SECTION 12. MISCELLANEOUS
12.1 Restrictions on Transfer
Options granted under the Plan to a Participant may not be exercised during the Participant’s lifetime other than by the
Participant. Neither amounts credited to a Participant’s Account nor any rights with respect to the exercise of an option or to receive
shares of Common Stock under the Plan may be assigned, transferred, pledged, or otherwise disposed of in any way by the
Participant other than by will or the laws of descent and distribution or by a beneficiary designation as permitted by Section 11. Any
such attempted assignment, transfer, pledge, or other disposition shall be without effect, except that the Company may treat such act
as an election to withdraw from the Plan in accordance with Section 9.1.
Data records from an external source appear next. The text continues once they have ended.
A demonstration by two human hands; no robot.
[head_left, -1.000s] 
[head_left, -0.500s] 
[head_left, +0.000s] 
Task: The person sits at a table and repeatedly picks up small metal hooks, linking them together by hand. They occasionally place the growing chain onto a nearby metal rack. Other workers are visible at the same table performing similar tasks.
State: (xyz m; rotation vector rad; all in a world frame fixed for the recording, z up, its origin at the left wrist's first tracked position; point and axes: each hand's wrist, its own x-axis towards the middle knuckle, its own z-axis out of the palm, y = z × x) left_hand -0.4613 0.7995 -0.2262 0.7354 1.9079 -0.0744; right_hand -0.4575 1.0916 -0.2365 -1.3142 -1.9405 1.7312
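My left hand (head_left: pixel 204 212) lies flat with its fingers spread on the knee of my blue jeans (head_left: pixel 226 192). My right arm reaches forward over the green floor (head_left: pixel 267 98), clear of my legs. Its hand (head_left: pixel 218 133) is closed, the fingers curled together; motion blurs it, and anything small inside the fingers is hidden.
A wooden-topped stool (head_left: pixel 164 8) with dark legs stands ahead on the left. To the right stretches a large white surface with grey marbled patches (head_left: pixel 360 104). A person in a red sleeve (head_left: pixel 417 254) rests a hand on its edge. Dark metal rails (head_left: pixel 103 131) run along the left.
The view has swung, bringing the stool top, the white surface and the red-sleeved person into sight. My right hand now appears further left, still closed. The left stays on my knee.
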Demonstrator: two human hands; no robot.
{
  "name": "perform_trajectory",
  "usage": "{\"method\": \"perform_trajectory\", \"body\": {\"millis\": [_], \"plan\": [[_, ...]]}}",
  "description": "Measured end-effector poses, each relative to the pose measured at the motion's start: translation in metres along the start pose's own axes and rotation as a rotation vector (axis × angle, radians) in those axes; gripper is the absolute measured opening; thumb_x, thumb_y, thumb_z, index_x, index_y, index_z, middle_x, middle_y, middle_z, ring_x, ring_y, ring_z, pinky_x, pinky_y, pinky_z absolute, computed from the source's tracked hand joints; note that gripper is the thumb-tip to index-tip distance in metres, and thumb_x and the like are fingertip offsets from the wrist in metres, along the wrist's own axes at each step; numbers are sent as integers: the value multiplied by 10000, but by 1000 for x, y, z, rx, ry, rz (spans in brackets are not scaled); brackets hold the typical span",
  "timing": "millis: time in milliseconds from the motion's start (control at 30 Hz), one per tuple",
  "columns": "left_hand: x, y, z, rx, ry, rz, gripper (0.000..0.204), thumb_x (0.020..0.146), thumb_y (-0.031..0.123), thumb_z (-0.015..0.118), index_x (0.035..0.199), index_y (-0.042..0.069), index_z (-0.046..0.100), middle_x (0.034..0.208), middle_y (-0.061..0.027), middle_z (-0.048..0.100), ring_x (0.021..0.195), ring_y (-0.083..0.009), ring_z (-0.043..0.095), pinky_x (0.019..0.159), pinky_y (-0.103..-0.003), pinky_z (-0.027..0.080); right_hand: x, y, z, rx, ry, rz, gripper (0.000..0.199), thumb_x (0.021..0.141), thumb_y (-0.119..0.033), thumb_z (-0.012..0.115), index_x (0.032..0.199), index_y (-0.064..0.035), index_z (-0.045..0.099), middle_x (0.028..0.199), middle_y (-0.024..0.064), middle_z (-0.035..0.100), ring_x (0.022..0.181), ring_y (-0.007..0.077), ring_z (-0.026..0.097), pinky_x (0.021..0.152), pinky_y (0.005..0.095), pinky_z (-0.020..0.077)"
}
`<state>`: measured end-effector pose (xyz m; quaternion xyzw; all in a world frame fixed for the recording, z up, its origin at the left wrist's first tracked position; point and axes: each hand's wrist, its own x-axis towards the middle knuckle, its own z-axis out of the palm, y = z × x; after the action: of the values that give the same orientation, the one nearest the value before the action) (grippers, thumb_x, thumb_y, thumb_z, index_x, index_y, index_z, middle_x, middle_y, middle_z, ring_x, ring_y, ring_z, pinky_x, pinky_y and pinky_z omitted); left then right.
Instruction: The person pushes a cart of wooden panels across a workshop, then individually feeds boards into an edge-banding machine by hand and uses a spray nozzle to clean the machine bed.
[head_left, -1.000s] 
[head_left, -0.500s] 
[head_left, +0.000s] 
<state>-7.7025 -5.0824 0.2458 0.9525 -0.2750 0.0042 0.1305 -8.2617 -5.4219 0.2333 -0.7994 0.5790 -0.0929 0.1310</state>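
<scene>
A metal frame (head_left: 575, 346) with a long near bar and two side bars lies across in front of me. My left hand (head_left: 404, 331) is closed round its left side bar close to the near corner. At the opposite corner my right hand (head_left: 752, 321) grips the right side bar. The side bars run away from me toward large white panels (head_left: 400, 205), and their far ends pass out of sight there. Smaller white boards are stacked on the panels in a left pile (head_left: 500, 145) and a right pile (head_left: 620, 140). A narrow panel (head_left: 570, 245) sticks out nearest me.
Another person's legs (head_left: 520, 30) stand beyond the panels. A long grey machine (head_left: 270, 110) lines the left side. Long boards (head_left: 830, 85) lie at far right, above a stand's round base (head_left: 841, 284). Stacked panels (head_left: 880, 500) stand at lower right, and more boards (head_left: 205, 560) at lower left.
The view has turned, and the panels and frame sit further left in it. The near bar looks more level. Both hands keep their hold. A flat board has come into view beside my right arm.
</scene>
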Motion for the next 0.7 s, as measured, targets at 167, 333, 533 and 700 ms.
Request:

12.2 Administrative Assistance
If the Committee in its discretion so elects, it may retain a brokerage firm, bank, or other financial institution to assist in the
purchase of shares, delivery of reports, or other administrative aspects of the Plan. If the Committee so elects, each Participant shall
(unless prohibited by Applicable Law) be deemed upon enrollment in the Plan to have authorized the establishment of an account on
his or her behalf at such institution. Shares purchased by a Participant under the Plan shall be held in such account in the
Participant’s name, or if the Participant so indicates in the enrollment form, in the Participant’s name together with the name of his or
her spouse in joint tenancy with right of survivorship or spousal community property, or in certain forms of trust approved by the
Committee. The Company may require that shares be retained with a broker or agent for a designated period of time and/or may
establish other procedures to permit tracking of disqualifying dispositions of such shares.
12.3 Death of Participant
In the event of a Participant’s death prior to the delivery to him or her of any shares or cash held by the Company for the
account of the Participant, and to the extent permitted by Applicable Law, the Company shall deliver such shares or cash to the
Participant’s estate, beneficiary or heirs, as applicable.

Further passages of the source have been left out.